SPECIAL TALK Vol.78

~やりたいことがやれる人を増やす。自動収穫ロボットで農業を変え、世界を変えたい~

雑草抜きから野菜収穫へ。人とのつながりが道を決めた

金丸:今のところ、まだ農業との接点がありません(笑)。どうやって農業分野での起業にたどり着いたのですか?

菱木:実は最初から農業と決めていたわけではなく、まずAIを使って何かできることはないかを探していたんです。ITジャーナリストの湯川鶴章さんが主宰している勉強会に事務局として携わり、そこで専門家の皆さんの講義を聞くうちに、次に時代の潮流を変えるのは間違いなくAIだ、と確信しました。

金丸:嗅覚が鋭いですね。

菱木:その流れで、アメリカの「ブルー・リバー・テクノロジーズ」という企業を知りました。この企業が開発したトラクターは機械学習エンジンを搭載していて、トラクターの後ろについているカメラで、生育途中のレタスの状況を認識し、密集している所があればレタスを間引くという作業をしていました。その技術を見て、「これが普及したら、きっと大勢のレタス農家さんが助かる」と感じました。鎌倉野菜を生産している友人にその話をしたところ、「いや、菱木さん。レタスの間引きじゃなくて、うちの雑草をなんとかしてくれない?」と言われて。

金丸:レタスより雑草(笑)。確かに農業は雑草との闘いですからね。

菱木:当時の僕は、雑草を取るのがどれだけ大変なのかよく分からなかったので、実際に友人の畑に行って雑草を取ってみました。それがめちゃくちゃ大変で。AIなら野菜と雑草を見分けることもできるだろうと、本格的にAIの勉強を始めました。

金丸:なんだか要所要所で、お友達に助けてもらっていますね。それも菱木さんの「何かやりたい」とか「みんなで一丸となって取り組みたい」という気持ちがあってこそでしょう。それで、雑草を相手にするつもりだったのが、収穫の方向へ行ったのはなぜですか?

菱木:これもたまたまです。アスパラガスの農家の方と出会い、雑草を取り除くロボットを造りたいという話をしたら、「雑草を抜けるなら、アスパラガスの収穫もできるんじゃないですか?」と。

金丸:いろいろな人と会話するなかで、レタスから雑草、雑草からアスパラガスへとつながっていったんですね。

菱木:アスパラガスの収穫もどうするかなんて全然知らなかったので、実際に畑に足を運びました。すると、これもまた大変で。しかも、雑草を取る作業はだいたい数ヶ月に一度くらいですが、アスパラガスはシーズン中、ほとんど毎日収穫しないといけない。

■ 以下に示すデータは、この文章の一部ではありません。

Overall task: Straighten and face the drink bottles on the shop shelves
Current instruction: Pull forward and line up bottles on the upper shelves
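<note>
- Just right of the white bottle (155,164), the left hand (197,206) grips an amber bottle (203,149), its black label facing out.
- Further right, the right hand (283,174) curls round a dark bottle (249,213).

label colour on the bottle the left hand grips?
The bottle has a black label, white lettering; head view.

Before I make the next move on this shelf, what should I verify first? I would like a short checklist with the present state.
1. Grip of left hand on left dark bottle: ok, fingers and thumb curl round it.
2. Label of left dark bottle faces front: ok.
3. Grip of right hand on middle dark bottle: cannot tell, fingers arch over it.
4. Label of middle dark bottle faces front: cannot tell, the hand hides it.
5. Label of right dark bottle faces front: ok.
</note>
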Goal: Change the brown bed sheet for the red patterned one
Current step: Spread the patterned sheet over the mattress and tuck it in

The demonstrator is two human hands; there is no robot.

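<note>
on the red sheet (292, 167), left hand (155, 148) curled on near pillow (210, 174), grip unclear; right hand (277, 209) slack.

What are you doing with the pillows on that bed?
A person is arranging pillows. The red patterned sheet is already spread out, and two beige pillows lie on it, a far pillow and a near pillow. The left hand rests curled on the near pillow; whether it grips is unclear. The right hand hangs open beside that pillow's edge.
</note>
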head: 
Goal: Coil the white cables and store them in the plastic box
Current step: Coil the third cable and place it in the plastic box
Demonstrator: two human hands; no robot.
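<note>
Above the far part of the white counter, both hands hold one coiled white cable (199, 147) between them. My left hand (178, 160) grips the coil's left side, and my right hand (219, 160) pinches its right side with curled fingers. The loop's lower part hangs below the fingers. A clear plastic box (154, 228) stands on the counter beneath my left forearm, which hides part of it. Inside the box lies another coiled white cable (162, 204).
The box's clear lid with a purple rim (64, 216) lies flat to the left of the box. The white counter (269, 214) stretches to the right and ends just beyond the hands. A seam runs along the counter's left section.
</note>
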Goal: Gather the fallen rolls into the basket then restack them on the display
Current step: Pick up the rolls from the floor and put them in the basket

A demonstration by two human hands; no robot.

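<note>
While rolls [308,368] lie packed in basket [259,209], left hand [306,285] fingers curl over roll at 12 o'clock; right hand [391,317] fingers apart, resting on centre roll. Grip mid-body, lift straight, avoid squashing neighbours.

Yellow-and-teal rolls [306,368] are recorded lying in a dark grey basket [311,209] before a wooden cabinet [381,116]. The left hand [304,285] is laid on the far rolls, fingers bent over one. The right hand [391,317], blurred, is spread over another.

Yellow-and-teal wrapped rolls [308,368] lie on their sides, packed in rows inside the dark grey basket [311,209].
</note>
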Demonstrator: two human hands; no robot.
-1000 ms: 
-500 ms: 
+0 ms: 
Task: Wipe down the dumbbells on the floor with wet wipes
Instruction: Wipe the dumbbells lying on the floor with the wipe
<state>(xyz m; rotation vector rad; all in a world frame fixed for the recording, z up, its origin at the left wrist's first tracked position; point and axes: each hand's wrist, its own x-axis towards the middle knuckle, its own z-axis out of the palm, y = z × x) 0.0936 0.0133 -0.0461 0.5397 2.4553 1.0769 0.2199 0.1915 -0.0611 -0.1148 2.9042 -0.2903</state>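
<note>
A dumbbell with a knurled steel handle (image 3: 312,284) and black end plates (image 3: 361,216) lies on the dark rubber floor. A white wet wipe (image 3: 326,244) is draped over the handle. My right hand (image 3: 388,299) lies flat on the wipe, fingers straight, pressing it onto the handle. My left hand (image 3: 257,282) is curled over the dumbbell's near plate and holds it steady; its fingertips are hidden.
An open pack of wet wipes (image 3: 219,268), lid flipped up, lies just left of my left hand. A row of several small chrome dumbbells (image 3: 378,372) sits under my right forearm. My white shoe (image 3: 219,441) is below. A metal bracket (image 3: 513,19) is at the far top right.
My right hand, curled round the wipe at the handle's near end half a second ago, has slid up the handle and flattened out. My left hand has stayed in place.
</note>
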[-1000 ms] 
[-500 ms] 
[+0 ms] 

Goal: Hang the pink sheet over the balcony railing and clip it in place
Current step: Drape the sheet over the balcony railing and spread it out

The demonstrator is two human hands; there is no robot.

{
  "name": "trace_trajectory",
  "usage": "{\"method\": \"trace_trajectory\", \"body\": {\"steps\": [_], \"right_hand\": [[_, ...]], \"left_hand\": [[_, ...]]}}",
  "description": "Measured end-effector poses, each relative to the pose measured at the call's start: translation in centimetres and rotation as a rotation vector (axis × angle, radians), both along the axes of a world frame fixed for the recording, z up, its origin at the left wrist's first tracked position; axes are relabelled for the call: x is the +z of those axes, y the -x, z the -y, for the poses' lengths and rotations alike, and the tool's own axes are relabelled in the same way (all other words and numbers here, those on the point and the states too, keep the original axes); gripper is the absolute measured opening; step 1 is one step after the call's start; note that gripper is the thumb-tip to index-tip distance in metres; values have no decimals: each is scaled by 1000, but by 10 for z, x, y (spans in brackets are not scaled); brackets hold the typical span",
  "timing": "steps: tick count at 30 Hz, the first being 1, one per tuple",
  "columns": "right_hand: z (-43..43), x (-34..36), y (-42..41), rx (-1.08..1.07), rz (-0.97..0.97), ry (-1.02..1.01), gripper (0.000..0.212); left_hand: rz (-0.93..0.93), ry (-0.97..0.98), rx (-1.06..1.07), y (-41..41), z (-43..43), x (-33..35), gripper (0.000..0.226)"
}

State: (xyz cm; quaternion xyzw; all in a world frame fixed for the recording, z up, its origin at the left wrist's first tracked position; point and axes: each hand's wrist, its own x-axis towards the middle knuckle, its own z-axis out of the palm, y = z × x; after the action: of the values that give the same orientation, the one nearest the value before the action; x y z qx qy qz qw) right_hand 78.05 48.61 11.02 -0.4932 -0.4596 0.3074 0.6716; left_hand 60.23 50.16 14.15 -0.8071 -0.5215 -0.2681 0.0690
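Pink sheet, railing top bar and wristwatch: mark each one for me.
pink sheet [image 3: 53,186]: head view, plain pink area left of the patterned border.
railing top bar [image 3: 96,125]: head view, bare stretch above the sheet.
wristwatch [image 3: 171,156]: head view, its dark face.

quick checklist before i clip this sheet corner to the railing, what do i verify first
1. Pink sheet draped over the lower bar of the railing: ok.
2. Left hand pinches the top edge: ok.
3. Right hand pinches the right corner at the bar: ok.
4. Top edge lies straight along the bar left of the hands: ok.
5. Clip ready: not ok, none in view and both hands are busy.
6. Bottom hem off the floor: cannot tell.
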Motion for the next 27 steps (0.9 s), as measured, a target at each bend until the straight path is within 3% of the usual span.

金丸:アスパラガスのシーズンって、年間でどのくらいの期間なのでしょうか?

菱木:地域によって差はありますが、最もシーズンが長い佐賀県の場合、8ヶ月ほどです。

金丸:8ヶ月ですか。その間、毎日しゃがんで手作業で収穫するって、重労働ですね。ところで、農業の現場に入ってみていかがですか? 壁にぶつかることもあるだろうし、理不尽な規制に頭を悩ますことも多いのではないかと。

菱木:おっしゃるとおりです。地域によって規格が定められていますが、例えばアスパラガスは出荷する際に長さは27センチと決まっていれば、30センチの立派なものも、27センチに切らなければなりません。それを農協の選果場に持っていくと、さらに25センチに切りそろえられてしまうんです。

金丸:それじゃあ、2センチ分、まったく無駄になるじゃないですか。

菱木:しかも切った部分は、ゴミとして農家さんが持って帰らないといけません。アスパラガスの単価は、1キロ当たり1,000円くらいなので、カットしたものが1日で7キロ出れば、毎日7,000円を捨てているのと同じです。

金丸:人間だってみんな身長が違うし、バラバラなのが当たり前なのに。農作物は1970年代の初めにこうした規格が決められました。出荷の簡素化や流通の合理化を図るためですが、その結果、今では規格外のほとんどの野菜が店頭に並ぶことなく廃棄処分され、大きな問題になっています。それでもこのようなルールが本当に妥当かどうかを問題提起する人は、ほとんどいません。

菱木:ほぼ半世紀前に決められたルールが、そのまま残っているんですよね。アスパラガスが何センチだろうと味は変わらないし、20センチのものが欲しい消費者だっていると思います。昔は無理だったかもしれないけど、それこそ機械化、自動化で合理化を図れば、無理に規格をそろえなくても、欲しい人のところに野菜を届けることは可能なはずです。